I stand by my statement.





user-inactivated  ·  2517 days ago  ·  link  ·  

I thought the point was that there was a vast unexplored area between military horrors and capitalist banality that where we could be pointing our efforts in ways that would better serve everyone who isn't Buck Turgidson or Lex Luthor.

kleinbl00  ·  2517 days ago  ·  link  ·  

    On the other hand, I saw the best minds of my generation pour their talents into finding eyeballs for ads and and writing bots to trade castles in the air with each other...

There's nothing new about this, though. David Ogilvie went from being one of the most important people in British intelligence to being the head of an ad agency.
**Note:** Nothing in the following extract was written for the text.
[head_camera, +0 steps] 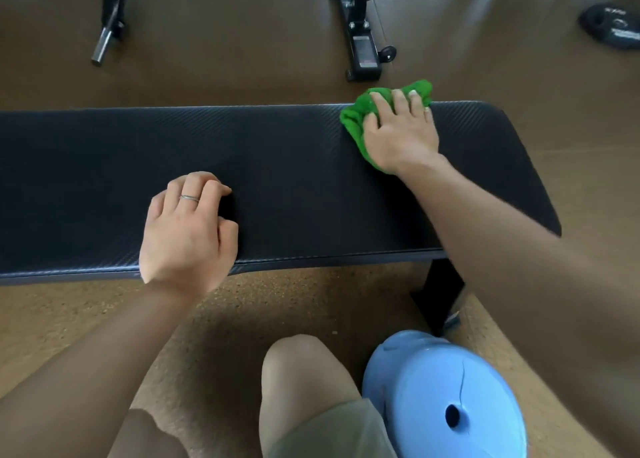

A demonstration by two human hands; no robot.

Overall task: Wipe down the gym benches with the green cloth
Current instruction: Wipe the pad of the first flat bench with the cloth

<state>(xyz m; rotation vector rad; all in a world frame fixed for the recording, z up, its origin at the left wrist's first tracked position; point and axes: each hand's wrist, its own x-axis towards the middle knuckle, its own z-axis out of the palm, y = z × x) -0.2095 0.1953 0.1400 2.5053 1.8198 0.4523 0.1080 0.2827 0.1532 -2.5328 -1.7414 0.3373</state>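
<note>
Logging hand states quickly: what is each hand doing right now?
Left hand: fingers curled, holding nothing, resting on the bench pad.
Right hand: fingers spread fairly straight, pressing the green cloth onto the pad.

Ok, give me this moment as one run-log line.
right hand: presses green cloth on bench, far right end | left hand: curled, resting on bench near edge | phase: wiping
</note>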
Isaac Newton spent his dotage trying to turn lead into gold. Graeber's article argues that technological progress is largely due to military competition:

    It’s often said the Apollo moon landing was the greatest historical achievement of Soviet communism. Surely, the United States would never have contemplated such a feat had it not been for the cosmic ambitions of the Soviet Politburo. We are used to thinking of the Politburo as a group of unimaginative gray bureaucrats, but they were bureaucrats who dared to dream astounding dreams. The dream of world revolution was only the first.

One of Graeber's larger points is that technology is a product of opposition. My larger point is that technology exists outside of opposition, and tends to kill fewer people in that case.